The Soviet Union was a nation of bus stops. Cars were hard to come by, so a vast public transport network took up the slack. Buses not only bore workers to their labours, but also breathed life into the ‘union’ itself by taking travellers from town to taiga to desert to seaside. In remoter parts of the country, bus shelters mattered even more than buses, providing convenient places for people to gather, drink and socialise. They were caravanserai for the motor age, and while the empire they served no longer exists, most of them stand right where it left them.
If they are in various stages of ruin now, they are all the more attractive for it. ‘Bus pavilions’, as they were known, were the experimental territory, and ultimately the legacy, of architects who might otherwise have been thwarted by central planning. Many reflect local cultures, and make memorable landmarks. Christopher Herwig, a Canadian photographer, started documenting them when he cycled through the Baltic states in 2002, and kept going after he moved to Almaty a year later. He has since shot varying numbers of them in all the former Soviet republics except (to judge by this book) Russia and Azerbaijan, a labour of 12 years and more than 18,000 miles.

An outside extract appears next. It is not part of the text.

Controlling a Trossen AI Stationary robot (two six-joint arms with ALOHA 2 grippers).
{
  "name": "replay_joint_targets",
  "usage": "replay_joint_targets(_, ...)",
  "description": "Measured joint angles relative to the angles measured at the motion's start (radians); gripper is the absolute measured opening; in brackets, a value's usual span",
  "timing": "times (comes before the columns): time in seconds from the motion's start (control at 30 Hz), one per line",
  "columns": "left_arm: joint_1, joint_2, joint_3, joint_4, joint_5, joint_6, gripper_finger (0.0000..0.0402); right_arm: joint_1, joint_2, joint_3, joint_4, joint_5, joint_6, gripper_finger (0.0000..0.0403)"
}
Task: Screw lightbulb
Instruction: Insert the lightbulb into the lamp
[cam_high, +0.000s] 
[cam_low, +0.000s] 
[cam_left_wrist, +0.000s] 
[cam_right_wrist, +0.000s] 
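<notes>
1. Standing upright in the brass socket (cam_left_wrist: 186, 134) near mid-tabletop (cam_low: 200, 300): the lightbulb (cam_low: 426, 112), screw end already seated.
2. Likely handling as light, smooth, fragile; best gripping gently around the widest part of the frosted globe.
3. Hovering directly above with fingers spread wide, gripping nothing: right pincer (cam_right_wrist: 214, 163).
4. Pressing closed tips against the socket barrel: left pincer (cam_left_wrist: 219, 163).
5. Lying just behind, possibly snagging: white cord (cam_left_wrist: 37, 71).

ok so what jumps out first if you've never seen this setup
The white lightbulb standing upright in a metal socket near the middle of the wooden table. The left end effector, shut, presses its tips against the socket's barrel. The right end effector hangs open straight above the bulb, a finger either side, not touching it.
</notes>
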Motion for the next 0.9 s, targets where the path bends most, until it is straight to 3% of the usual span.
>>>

Herwig describes the pavilions as the work of ‘millions of individuals who liked to daydream… and wanted to push the limits of creativity’. Jonathan Meades, who writes the foreword, ironises about freedom of expression in the Evil Empire. Well, there is no doubt that the Soviet Union had the best bus shelters, but the Soviet world left so very much for the eyes that they are hardly sui generis. Their styles are not subversive. Many of them recall either 1920s Soviet modernism or the culture-specific ‘friendship of peoples’ imagery visible in the grander pavilions of the 1930s VDNKh exhibition complex in northern Moscow.
This book, in any case, is an absorbing collection of high-quality photographs, handsomely laid out and designed. Anyone who delves in will find favourites. Kazakh and Kyrgyz designs draw on traditions of horsemanship and falconry. Ukrainian shelters bear vivid, folksy mosaics. Armenian examples are hard and foreboding, while Baltic inventions will please the Ikea crowd. One Moldovan creation, formed from open-fronted dodecahedrons, delivers an SF vibe. Most alien of all are the radiant Gaudi knock-offs in the disputed region of Abkhazia, where Soviet elites once took their beach holidays (inside one of these someone has written, ‘Bitches took away freedom’).
These Abkhazian shelters merit special attention, since they bear a living link to official Moscow. They are the work of Zurab Tsereteli, a well-connected Georgian artist who metamorphosed into an unstoppable schlockmeister of the post-Soviet period. (Cultured Muscovites deplore his 320-foot statue of Peter the Great in the Moscow River.) Tsereteli is the most powerful artist to emerge from the Soviet bus pavilion scene, and his early creations are eccentric and amusing, but his presence here somewhat subverts the harmless charisma of pieces by unknown architects. Herwig has produced an arresting and valuable collection, but one that reminds us that daydreaming and creativity can spawn new monsters.